Square cut splines are quite old-fashioned and are rarely used anymore.  However, I mention them because some aftermarket axle shaft shorten-and-respline outfits cut splines using equipment that is not able to reproduce the correct  involute spline profile.  This is a disaster because, even if you can get the square cut splined shaft to engage with the involute spline carrier, the contact points will be focused on a very concentrated area, causing enormous stress concentrations - and we know all about avoiding them, don't we!.
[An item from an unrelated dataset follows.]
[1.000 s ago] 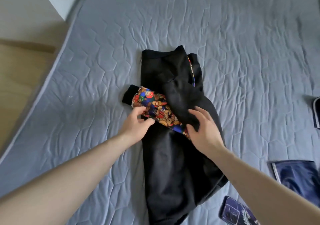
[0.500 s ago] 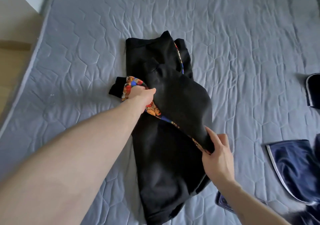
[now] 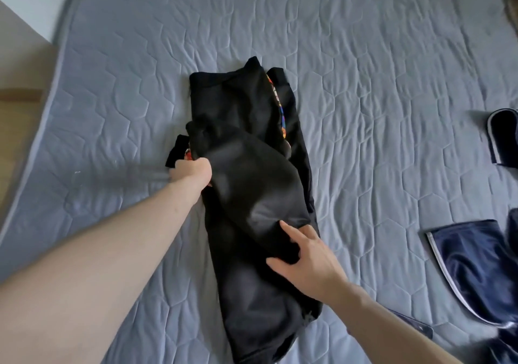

The only way to produce the correct involute spline is to roll, hob, or  cut them using a single point cutting process with a correctly shaped cutter.  Axles that have been made or resplined using a flycutting procedure will NOT have proper involute splines.

In addition to the shape of the tooth, splines also have either a fillet root or flat root.  The root of the spline is the area where the tooth originates from the shaft.  As you can imagine, the root would be an enormous concentration of shearing stress.  Recall from our discussion on the flow of stress that a fillet radius will help relieve this concentration of stress, which must be balanced against the slightly smaller minor diameter that results. Most of our axles are fillet root.

Pressure angle

Not all involute splines are the same shape - there are variation in exact "tooth shape" possible.  These differences in tooth shape are known as the pressure angle of the spline.  The pressure angle is the basic included angle of the spline tooth (see diagram above).  Common axle spline pressure angles are 30° (60° included angle) and 45° (90° included angle).  45° pressure angle splines offer a slight strength advantage because for a given major diameter spline the teeth of a 45° spline are shorter-allowing for a larger minor diameter size.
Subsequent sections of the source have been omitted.